Seconda censura, la meglio nota: nel nome della ragione, stavolta, e d'una ferma retorica, il nostro Grand Siècle mette Marino alla gogna. Parecchi motivi per questo rifiuto. Linguistici e politici, per quelli che contrappongono la Francia e i francesi ai vicini meridionali guastati dal concettismo; morali e religiosi per quelli che ritengono la metafora un travestimento diabolico che ci nasconde la verità; poetici e retorici per chi teorizza il "consenso" e difende la "convenienza"; scientifici e filosofici per i successori di Cartesio che reclamano una lingua logica, non sgualcita dall"entusiasmo". Nella stessa nazione che l'aveva festeggiato ai tempi di Luigi XIII, Marino passa per l'incarnazione del cattivo gusto; affettazione, galimatias sono le minime colpe che gli si imputano. "In quale enormità di errori", scrive ad esempio René Rapin nel 1674, non sono caduti "Petrarca nel suo poema l'Africa, l'Ariosto nell'Orlando furioso, il Cavalier Marino nell'Adone, e tutti gli altri Italiani che non hanno riconosciuto le regole della Poetica d'Aristotile, perché hanno seguito non altra guida che il loro genio e il loro capriccio!". Ma il "Cavaliere" non ha soltanto corrotto la poesia, dopo aver corrotto i costumi: i suoi artifizi metaforici intralciano ogni ricerca della verità. Come ammirare ciò che non ha ombra di verità? Questo è il problema, ormai, ostinatamente ripreso da scrittori così diversi come Nicole, il padre Bouhours, Malebranche o Boileau. All'asianesimo meridionale, ai giochi di parole mariniani e alla sofistica che li ispira si opporranno volta volta una poetica alleante il cuore alla ragione, un'arte di piacere che privilegia lo "stile galante", la scienza nuova che esige un linguaggio "chiaro". Certo, delle sfaldature profonde attraversano il mondo classico e infinite sfumature lo colorano; ma nell'atto stesso in cui divergono giansenisti e gesuiti, antichi e moderni, retori e filosofi (o anche retori e retori, traversando una crisi la retorica), un comune rifiuto del metaforismo e degli eccessi della acutezza dona loro un sembiante di coesione.

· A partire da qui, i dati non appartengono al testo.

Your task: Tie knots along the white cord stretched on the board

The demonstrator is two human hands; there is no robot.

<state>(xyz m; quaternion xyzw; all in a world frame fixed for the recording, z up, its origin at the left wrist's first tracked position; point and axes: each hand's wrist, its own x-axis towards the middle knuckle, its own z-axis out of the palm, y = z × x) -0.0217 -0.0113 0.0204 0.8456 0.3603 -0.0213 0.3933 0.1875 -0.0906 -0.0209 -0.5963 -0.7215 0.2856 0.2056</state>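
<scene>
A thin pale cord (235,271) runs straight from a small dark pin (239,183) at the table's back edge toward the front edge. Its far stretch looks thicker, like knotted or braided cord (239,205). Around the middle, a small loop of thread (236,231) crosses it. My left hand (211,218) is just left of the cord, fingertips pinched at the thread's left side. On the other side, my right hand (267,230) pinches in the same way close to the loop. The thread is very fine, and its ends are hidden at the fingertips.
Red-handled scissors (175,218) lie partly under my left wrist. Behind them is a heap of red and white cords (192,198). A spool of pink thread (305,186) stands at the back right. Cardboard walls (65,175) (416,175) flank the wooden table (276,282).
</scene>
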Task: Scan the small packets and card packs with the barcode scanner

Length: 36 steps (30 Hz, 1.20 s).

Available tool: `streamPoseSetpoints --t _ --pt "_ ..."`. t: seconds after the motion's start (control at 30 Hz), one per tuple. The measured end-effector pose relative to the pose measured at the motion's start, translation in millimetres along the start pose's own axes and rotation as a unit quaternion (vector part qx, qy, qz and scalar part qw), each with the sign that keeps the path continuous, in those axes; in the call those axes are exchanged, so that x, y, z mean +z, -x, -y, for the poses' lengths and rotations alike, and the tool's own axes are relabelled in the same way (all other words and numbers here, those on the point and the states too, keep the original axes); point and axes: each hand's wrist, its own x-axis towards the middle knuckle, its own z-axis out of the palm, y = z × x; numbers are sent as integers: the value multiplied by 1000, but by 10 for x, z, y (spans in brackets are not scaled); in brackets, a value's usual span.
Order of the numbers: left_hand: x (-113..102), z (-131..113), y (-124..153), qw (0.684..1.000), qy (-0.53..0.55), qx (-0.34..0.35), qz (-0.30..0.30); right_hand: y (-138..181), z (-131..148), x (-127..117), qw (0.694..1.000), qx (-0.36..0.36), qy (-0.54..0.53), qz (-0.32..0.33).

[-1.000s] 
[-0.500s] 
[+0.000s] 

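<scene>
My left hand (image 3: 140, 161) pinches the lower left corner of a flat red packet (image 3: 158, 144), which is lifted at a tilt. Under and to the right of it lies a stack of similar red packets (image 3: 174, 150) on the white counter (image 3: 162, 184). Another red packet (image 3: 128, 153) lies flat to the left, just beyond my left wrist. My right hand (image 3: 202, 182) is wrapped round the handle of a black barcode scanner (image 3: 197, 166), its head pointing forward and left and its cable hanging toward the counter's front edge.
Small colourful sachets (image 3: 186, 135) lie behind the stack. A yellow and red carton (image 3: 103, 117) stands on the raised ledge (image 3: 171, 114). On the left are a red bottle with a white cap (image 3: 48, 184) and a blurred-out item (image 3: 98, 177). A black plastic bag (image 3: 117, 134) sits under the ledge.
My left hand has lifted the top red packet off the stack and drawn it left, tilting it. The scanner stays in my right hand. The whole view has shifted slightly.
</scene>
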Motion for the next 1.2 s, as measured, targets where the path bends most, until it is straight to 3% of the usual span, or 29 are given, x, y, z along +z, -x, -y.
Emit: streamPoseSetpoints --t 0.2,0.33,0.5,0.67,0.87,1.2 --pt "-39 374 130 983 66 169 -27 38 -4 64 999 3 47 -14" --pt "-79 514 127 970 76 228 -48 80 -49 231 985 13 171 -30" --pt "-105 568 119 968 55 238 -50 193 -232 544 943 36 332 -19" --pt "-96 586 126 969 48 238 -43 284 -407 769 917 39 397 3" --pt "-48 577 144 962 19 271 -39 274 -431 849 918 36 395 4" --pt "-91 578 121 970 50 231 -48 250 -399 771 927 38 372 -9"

Il "parlar proprio" di Pascal, benché inteso in maniere diverse, è un motivo ideale di comunanza che esclude il marinismo.

La terza censura, ben più subdola, è quella che denuncia con talento l'autore del libro che stiamo per leggere. Nel ventesimo secolo, proprio mentre perspicaci analisti riabilitavano l'opera del Cavaliere, si è misconosciuto il suo modernismo e occultata in larghissima misura la sua dimensione filosofica. Come se le meditazioni del poeta sul linguaggio e sul mondo non fossero che vani arabeschi, sprovvisti di profondità e di contenuto noetico; come se Marino non si inscrivesse, alla pari del Tasso o Du Bartas, in una tradizione speculativa - e non meritasse, sotto qualche aspetto, d'essere avvicinato a un Leibniz. Più precisamente: come se nei concetti dell'Italiano non potessero esservi dei 'concetti' (come vuole la lingua francese, ahimè, dove 'concetto' non designa più che una operazione astratta dell'intelletto); come se in lui la meraviglia, vero fine della poesia, non pertinesse alla filosofia almeno altrettanto che alla retorica (come il thaumaston di Aristotele ed il mirabile di Cicerone); come se l'ingegno mariniano, questa forza non razionale che partecipa del divino, non avesse ricevuto il potere di scoprire le cose nascoste.

Ludico e paralogico, il concetto è una argomentazione folgorante, che stimola il desiderio di conoscenza, di cui un ammiratore del Cavaliere - l'autore del Cannocchiale aristotelico, Emanuele Tesauro - elaborerà la teoria. La meraviglia che ne risulta, sorta di stupefazione ammirativa davanti a degli strani accostamenti, è la forza barocca per eccellenza che strappa l'uomo al quotidiano e lo riporta alle origini. E l'ingegno che li produce (questo talento naturale che varia a seconda degli individui, ben distinto di conseguenza da una ragione a tutti comune) è la potenza d'invenzione che governa la "scena della scrittura" così come interpreta il cosmo. Prendendo sul serio queste tre nozioni, illuminando con esse la lettura incrociata dell'Adone e delle Dicerie Sacre, rendendo alle metafore tutto il loro potere cognitivo come auspicava Ernesto Grassi, Marie-France Tristan non ha soltanto condotto a buon fine un grande lavoro d'erudizione: ha ridato la vita a delle pagine morte o che si aveva avuto troppo fretta di dire tali.